The renal denervation procedure is relatively straightforward. A catheter is introduced from an artery in the leg into the kidney arteries, and the sympathetic nerves are ablated/destroyed using either radiofrequency or ultrasound waves. Interrupting these nerves causes decreased vascular resistance and hormonal changes that cause a drop in blood pressure. So, how much did the bloop pressure drop in the trials? In the ultrasound denervation, the catheter that got strong FDA approval (advisory panelists voted 10-2 in favor of its risk-benefit profile), the pressure drop was 8-9 mmHg at two months. The radiofrequency catheter got approval after the panel voted 6-7 that the benefits did not outweigh the risks. This was because of mixed trial results, with a mean blood pressure reduction of 6-7 mm Hg.

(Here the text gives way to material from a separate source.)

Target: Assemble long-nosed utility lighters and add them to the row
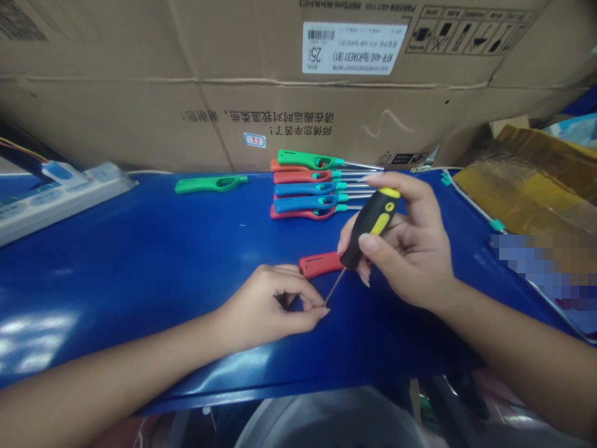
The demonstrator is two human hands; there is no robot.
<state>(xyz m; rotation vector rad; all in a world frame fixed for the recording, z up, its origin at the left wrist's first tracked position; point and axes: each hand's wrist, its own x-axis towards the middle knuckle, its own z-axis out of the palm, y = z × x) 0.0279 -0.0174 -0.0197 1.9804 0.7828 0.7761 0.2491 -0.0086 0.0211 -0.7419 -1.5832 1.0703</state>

These results are positive but underwhelming in the fight against this colossal medical problem. The long-term findings and the translation into decreased strokes, heart attacks, and other vascular events have yet to be proven. How effective is this therapy compared to diet and salt restriction? A DASH (Dietary approaches to stop hypertension) diet with low salt (1500mg per day) decreases blood pressure in hypertensive patients by 11.5 mm Hg. The DASH diet consists of fruits, vegetables, and whole grains, with a reduction in saturated fat and sugar. There is some data to indicate a decrease in mortality and stroke with this diet. Throw in exercise and weight loss; you can get another 5-8 mm Hg drop. In an oxymoronic twist, our lifestyles are pushing our vascular health into decline while we throw millions at finding ways to control the problem. I hate to admit it, but Mom was right: eat your fruits and vegetables and stay off the sugar.
Dinesh Arab, MD, is the director of interventional and structural cardiology at AdventHealth in Daytona Beach and clinical assistant professor of medicine at Florida State University.